(EXERCISE) Repeat, exactly as written, the lines of the records below from the first through the line with "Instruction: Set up", but none past it.

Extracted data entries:
---

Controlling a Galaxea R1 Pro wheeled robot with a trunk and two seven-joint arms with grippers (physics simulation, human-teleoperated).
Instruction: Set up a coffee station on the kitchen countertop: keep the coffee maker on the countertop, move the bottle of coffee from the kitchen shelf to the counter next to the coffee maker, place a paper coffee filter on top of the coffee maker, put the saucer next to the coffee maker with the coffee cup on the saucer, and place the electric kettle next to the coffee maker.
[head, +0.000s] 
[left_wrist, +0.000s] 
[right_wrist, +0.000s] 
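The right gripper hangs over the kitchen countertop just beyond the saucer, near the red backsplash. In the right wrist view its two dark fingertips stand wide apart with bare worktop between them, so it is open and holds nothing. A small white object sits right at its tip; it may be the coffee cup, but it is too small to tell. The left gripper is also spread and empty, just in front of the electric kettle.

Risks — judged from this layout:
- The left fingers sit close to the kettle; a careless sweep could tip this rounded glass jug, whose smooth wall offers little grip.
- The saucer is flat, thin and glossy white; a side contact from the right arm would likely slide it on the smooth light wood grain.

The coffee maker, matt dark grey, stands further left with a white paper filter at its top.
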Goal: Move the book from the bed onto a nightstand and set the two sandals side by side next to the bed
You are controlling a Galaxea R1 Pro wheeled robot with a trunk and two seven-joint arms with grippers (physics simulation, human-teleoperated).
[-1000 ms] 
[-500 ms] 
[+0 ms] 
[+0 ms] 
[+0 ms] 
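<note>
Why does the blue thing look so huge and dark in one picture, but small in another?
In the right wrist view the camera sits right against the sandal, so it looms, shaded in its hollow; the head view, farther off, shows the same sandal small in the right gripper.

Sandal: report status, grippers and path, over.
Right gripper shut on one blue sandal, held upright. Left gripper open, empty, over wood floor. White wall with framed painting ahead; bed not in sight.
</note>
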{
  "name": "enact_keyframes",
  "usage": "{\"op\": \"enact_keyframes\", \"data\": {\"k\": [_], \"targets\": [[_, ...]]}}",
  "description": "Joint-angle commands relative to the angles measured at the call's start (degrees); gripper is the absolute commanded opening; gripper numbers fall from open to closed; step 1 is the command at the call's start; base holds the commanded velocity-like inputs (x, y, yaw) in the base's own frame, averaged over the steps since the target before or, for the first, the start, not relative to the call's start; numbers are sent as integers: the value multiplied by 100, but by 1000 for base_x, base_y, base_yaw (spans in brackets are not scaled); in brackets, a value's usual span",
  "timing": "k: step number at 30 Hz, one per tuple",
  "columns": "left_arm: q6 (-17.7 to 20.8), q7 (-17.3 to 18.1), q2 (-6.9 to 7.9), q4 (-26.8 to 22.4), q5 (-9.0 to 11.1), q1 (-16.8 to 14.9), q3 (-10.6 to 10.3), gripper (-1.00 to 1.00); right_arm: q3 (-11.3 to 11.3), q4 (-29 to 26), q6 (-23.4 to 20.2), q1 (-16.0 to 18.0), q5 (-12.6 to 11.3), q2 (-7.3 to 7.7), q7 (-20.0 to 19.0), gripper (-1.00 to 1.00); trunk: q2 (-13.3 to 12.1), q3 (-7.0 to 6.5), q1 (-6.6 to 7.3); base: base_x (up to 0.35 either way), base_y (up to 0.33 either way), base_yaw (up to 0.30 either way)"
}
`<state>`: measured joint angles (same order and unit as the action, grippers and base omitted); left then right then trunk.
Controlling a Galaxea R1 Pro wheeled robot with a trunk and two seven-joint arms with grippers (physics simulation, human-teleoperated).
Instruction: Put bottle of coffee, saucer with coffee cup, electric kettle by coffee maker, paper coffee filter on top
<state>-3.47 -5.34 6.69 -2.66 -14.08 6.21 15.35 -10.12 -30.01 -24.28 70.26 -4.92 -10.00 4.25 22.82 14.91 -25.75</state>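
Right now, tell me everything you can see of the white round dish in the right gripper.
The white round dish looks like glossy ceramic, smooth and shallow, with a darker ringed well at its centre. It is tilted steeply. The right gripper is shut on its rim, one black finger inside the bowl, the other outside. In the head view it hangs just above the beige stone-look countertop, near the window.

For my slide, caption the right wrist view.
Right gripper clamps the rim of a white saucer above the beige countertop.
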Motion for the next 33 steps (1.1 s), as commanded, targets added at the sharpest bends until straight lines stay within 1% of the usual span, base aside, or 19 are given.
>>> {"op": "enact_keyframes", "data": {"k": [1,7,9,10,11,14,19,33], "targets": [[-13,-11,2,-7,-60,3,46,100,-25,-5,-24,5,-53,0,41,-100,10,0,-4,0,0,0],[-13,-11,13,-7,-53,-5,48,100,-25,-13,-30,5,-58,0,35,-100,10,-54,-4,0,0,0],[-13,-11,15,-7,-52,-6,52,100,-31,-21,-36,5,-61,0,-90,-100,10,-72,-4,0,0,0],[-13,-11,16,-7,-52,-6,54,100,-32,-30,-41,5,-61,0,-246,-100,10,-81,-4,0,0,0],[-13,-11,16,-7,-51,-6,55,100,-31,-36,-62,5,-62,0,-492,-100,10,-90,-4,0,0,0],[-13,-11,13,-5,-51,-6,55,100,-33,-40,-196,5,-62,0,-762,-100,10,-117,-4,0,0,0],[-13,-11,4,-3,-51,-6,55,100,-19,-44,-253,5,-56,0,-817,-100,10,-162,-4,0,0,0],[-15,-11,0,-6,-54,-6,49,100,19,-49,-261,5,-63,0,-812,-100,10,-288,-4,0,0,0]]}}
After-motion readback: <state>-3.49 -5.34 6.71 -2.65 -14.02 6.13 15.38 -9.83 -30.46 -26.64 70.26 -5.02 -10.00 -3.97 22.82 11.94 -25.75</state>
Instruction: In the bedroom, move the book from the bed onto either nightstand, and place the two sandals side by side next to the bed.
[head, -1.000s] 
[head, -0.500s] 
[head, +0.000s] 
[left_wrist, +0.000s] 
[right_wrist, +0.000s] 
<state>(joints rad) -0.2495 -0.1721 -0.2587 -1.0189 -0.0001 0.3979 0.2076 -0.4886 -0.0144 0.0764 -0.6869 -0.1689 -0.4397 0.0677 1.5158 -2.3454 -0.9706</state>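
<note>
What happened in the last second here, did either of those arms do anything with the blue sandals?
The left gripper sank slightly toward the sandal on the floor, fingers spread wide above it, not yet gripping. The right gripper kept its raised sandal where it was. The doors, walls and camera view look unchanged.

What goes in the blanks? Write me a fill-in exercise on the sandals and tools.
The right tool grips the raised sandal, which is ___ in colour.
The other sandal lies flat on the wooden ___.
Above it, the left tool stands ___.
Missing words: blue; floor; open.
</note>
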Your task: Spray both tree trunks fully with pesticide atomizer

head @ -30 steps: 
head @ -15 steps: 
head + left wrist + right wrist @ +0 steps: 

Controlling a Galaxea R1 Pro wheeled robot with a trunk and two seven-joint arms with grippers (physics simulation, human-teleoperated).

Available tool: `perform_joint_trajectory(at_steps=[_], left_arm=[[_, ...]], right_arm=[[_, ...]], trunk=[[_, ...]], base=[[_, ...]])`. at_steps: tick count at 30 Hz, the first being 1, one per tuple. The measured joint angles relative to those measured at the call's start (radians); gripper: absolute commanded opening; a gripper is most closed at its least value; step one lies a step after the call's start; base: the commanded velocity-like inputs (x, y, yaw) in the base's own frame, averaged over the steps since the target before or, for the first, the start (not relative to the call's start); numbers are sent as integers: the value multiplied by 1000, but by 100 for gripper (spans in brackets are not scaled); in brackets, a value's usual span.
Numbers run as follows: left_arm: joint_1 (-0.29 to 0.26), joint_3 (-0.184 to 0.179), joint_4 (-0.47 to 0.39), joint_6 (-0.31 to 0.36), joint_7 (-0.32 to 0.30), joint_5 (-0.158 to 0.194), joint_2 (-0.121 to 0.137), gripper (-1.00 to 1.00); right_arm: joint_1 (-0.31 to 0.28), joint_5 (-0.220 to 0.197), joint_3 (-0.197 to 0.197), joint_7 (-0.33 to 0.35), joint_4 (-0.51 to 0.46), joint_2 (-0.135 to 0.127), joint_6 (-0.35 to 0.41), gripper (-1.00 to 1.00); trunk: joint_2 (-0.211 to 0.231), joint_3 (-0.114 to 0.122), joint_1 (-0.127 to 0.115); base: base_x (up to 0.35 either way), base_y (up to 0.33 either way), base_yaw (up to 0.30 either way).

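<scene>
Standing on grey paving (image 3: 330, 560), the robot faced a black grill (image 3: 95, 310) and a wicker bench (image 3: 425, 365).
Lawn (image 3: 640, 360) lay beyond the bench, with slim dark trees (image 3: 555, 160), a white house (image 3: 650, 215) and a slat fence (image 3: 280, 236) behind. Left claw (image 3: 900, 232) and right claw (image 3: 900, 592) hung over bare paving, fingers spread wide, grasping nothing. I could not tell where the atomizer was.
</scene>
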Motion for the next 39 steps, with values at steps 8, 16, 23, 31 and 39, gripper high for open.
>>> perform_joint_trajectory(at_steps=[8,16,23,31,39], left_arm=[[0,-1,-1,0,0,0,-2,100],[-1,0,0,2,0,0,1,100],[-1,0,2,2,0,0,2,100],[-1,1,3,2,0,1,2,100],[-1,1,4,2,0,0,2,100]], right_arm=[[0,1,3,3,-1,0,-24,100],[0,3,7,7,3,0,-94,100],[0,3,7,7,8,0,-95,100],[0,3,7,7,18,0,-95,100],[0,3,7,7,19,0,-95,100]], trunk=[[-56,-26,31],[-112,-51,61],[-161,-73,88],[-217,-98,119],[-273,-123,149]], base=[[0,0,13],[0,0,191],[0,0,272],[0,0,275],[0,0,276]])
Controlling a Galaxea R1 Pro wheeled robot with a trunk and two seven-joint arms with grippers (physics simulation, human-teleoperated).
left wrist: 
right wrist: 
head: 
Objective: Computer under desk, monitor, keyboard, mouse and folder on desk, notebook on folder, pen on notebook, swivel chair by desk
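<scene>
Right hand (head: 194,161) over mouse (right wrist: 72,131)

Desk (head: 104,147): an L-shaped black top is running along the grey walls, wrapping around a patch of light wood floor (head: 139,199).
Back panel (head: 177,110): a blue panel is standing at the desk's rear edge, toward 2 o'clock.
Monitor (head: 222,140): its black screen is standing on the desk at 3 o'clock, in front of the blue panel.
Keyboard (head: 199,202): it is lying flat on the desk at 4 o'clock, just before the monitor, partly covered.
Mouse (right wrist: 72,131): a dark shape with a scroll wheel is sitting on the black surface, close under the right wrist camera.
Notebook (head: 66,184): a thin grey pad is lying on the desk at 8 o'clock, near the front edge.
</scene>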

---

(EXERCISE OUTPUT)
Controlling a Galaxea R1 Pro wheeled robot with a trunk and two seven-joint arms with grippers (physics simulation, human-teleoperated).
Instruction: Set up a coffee station on the kitchen countertop: keep the coffee maker on the countertop, move the bottle of coffee from the kitchen shelf to the counter next to the coffee maker, place a paper coffee filter on top of the coffee maker, put the saucer next to the coffee maker with the coffee cup on the saucer, and place the electric kettle next to the coffee maker.

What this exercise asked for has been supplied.